Some member states of the International Seabed Authority hope to regulate deep sea mining, while others share the NGOs’ opposition to the practice on any level.
Monday marked the beginning of crucial negotiations regarding the future of deep sea mining and mineral exploitation in Jamaica, with conservationists aiming to rein in a fledgling industry that currently lacks meaningful regulations.
The International Seabed Authority (ISA), a little-known intergovernmental organization headquartered in Kingston, and its member states have spent the last decade drafting a mining code for the possible exploitation of nickel, cobalt, and copper in areas of the deep seabed that fall outside of national jurisdictions.
However, an agreement has not yet been reached.
And as of Sunday, following the expiration of a deadline invoked by the small Pacific state of Nauru, the ISA is now obligated to consider granting licenses for potentially environmentally destructive mining operations if governments request them.
That would be a departure from the status quo, where exploration permits have been issued thus far as the deep sea mining sector itches to take off in earnest.
The ISA, which is meeting until the end of the month, is entering “the most critical decision-making period in the history of its existence,” according to Emma Wilson of the Deep Sea Conservation Coalition.
“We cannot allow exploitation activities to begin” until adequate regulations are in place, Chile’s representative to the ISA’s 36-member council said at the session’s opening on Monday.
“We should initiate a precautionary pause.”
The ISA Council, the body responsible for contract decisions, stated in March that commercial exploitation “should not be carried out” until the mining code is in place.
However, they were unable to reach an agreement on the procedure for evaluating a potential application or the precise interpretation of the clause triggered by Nauru.
Concerned that corporations may exploit the legal void, NGOs hope the Council will make a clearer decision by the 21st of July.
Greenpeace’s Francois Chartier said in a statement, “There’s not much separating the natural wonders of the deep ocean from the mining machines.”
Race to protect the ocean
“The race to defend the ocean is heating up at the ISA,” said Sofia Tsenikli, who leads the DSCC’s campaign for a deep sea mining moratorium.

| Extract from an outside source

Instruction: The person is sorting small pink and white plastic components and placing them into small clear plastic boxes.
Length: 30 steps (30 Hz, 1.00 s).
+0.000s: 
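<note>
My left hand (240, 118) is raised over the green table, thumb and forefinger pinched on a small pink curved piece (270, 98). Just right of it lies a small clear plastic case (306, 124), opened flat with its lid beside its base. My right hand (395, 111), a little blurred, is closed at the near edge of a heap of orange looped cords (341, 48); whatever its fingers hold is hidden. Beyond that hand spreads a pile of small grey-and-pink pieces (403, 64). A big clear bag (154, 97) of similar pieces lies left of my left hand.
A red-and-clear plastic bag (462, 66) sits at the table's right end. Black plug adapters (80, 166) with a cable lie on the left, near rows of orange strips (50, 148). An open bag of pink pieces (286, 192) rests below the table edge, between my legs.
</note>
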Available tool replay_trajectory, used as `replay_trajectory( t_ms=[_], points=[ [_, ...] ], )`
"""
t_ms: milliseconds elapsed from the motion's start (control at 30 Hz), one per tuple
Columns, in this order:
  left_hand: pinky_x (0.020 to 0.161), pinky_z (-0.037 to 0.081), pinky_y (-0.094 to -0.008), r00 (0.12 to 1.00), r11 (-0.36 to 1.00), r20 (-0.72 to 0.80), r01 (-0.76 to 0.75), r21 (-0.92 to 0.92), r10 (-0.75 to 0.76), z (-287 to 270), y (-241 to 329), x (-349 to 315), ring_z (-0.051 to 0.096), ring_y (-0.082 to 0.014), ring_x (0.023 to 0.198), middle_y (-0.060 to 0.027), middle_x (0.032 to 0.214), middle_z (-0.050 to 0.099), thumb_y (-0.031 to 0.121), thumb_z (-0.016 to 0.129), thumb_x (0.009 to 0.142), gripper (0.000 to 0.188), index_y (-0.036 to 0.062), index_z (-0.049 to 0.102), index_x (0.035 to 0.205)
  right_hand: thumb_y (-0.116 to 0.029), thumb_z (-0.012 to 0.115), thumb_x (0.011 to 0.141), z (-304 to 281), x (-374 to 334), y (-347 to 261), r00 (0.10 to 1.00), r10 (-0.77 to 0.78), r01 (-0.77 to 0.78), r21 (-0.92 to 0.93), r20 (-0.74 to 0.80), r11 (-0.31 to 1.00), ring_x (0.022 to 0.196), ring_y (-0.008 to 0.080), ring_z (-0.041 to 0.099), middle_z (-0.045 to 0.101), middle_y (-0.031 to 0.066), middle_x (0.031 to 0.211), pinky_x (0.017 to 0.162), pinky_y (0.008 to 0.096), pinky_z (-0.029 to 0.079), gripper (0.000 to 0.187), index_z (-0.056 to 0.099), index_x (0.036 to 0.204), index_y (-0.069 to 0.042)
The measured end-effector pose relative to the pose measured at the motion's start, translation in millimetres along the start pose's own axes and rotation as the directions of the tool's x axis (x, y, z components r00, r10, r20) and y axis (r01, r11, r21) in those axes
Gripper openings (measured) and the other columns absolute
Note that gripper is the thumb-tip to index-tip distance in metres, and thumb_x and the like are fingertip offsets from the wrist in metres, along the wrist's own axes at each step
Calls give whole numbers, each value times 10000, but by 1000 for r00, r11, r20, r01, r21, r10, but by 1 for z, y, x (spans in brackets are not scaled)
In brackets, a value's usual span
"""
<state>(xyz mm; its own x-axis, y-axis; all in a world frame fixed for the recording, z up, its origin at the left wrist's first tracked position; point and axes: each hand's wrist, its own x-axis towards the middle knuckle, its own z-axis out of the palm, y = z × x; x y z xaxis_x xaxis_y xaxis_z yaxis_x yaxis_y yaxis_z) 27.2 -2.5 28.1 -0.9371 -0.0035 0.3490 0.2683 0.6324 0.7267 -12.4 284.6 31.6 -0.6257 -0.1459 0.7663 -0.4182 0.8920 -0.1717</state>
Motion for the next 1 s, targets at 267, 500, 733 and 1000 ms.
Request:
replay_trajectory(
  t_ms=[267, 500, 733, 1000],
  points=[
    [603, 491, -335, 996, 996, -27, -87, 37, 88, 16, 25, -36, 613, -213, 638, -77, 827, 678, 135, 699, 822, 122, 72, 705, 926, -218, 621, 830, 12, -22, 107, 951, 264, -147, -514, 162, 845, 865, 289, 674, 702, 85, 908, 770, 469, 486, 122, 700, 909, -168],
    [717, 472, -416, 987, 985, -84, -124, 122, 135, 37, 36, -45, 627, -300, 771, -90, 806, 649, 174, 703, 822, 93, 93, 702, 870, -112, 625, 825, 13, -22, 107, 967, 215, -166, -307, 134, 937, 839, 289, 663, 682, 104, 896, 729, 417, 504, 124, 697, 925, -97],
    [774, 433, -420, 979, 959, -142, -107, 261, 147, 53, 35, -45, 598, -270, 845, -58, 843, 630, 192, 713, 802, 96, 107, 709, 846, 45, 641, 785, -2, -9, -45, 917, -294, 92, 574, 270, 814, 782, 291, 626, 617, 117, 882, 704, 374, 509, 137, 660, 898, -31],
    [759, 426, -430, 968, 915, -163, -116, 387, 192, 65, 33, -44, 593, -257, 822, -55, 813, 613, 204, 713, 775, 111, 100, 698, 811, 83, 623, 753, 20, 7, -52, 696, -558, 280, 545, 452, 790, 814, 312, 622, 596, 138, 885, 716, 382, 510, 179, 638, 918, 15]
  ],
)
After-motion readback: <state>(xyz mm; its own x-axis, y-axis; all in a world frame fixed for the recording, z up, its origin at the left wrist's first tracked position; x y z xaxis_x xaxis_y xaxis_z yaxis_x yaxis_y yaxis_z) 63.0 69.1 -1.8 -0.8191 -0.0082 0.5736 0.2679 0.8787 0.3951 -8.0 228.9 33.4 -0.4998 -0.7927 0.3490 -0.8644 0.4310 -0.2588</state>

Less than twenty countries support the moratorium at present, but conservationists hope to rally what they consider to be a silent majority by the end of July.
Chile, France, Palau, and Vanuatu have elected to elevate the debate to the level of politics.
Upon their request and for the first time, the 167-member ISA assembly will debate a “precautionary pause” in mining between July 24 and 28.
Others insist on completing the mining code so that mining can ultimately commence.
“We have a unique opportunity to get it right, and we need to invest our time and energy in that process,” said ISA Secretary General Michael Lodge, adding that a “rigorous and precautionary framework” would enable states to “move to the next stage of exploitation.”
However, many NGOs that accuse the ISA of being pro-industry argue that mining is never secure.
Moreover, any mining activity must be consistent with the international community’s recent efforts to regulate international waters and its goal to preserve 30 percent of the world’s oceans by 2030.
According to non-governmental organizations and scientists, deep-sea extraction could endanger species and habitats that are unknown but potentially vital to ecosystems.
In addition, they assert that it threatens the ocean’s ability to assimilate carbon dioxide emitted by humans and that its noise interferes with the communication of whales and other species.
“If governments are serious about their environmental credentials, they must categorically reject deep-sea mining,” Chartier stated.